For each line of the data below, test for "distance". Report only the number of lines that pass.

(Dataset records)

____________________

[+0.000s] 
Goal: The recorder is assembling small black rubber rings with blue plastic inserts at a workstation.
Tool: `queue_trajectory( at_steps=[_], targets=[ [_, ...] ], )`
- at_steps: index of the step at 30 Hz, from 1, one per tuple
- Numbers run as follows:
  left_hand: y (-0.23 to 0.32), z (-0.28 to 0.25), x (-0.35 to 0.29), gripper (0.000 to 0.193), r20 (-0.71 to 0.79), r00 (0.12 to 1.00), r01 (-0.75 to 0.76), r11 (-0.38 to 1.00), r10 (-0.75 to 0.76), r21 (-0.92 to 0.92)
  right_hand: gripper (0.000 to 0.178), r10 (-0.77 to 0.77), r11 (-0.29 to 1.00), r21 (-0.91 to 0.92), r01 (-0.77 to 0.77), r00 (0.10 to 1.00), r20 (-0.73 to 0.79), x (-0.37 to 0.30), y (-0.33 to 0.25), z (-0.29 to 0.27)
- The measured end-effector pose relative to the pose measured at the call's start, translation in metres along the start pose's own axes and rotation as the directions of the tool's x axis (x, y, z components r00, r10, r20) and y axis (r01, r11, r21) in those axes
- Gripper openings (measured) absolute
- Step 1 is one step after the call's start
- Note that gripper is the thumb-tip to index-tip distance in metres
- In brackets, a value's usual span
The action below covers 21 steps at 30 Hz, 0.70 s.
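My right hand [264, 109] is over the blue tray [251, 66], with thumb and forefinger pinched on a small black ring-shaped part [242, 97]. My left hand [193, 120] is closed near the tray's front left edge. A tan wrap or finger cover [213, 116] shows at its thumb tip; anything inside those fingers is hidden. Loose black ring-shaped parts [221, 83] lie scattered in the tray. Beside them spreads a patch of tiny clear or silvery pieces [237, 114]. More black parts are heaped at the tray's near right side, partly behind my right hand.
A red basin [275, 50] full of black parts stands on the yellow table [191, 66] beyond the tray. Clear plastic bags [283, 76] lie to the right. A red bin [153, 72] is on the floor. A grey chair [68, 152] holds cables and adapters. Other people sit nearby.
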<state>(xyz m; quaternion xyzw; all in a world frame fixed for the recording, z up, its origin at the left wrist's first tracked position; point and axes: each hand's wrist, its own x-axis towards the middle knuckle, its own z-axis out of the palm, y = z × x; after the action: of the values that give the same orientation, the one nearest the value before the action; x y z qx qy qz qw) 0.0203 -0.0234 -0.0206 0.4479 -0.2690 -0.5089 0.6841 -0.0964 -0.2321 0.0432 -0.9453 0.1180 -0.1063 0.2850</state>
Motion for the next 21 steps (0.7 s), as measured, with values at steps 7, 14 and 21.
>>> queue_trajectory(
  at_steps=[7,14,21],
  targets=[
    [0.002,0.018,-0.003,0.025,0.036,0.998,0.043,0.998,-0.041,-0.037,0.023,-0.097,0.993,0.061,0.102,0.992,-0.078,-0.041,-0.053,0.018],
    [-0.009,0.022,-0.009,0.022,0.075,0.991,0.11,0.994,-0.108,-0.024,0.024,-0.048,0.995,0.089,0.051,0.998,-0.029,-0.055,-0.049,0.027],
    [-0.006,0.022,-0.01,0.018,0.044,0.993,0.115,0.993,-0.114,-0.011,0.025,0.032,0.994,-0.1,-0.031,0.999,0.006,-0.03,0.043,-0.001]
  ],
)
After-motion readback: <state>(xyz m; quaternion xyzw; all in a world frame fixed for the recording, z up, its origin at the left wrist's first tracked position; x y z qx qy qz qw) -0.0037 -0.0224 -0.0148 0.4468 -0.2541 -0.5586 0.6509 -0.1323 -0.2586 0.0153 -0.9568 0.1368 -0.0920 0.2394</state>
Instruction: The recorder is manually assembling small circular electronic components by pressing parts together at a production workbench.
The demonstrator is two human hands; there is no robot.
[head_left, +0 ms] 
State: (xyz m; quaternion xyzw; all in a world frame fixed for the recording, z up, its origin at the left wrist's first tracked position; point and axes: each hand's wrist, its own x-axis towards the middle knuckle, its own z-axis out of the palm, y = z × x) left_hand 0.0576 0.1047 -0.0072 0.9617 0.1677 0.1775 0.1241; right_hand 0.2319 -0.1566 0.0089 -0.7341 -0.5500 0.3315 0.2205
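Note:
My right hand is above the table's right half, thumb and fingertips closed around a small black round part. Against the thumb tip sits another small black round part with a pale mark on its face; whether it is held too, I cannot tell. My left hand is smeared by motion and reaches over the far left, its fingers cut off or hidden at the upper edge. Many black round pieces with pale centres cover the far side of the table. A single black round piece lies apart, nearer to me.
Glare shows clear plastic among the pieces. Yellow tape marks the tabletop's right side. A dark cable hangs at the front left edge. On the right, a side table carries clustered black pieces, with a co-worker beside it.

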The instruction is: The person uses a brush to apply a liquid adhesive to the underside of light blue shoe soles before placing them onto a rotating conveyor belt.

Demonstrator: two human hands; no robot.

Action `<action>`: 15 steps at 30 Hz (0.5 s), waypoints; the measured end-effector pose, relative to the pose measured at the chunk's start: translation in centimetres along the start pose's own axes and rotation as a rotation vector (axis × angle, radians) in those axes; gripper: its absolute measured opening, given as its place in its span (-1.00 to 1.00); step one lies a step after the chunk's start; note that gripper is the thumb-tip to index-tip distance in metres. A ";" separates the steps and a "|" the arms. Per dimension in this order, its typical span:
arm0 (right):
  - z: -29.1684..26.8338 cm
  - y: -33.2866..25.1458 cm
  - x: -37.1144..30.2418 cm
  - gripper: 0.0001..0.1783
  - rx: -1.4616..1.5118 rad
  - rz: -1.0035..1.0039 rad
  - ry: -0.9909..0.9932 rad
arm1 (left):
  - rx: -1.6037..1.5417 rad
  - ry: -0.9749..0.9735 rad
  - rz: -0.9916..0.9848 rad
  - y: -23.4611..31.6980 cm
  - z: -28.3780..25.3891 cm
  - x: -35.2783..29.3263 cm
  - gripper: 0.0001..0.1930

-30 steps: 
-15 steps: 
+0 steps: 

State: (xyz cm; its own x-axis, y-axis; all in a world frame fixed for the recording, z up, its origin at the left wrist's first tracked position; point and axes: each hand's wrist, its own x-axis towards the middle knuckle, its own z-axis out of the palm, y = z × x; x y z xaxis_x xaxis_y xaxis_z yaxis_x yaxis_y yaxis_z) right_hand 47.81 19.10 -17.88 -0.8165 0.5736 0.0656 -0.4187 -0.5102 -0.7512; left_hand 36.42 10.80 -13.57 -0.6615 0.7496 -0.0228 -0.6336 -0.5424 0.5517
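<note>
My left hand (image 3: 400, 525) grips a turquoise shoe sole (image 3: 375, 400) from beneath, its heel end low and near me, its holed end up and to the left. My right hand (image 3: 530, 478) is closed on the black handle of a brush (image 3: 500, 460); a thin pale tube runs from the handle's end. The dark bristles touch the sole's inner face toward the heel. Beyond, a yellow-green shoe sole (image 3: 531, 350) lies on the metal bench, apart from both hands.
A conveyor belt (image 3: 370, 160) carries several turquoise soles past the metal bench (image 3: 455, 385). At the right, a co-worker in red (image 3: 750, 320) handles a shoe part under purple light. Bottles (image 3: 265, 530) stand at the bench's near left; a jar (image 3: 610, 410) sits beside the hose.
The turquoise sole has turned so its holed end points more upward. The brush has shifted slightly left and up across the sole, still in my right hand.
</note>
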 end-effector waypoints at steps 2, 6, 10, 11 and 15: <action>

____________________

- [TASK ANSWER] 2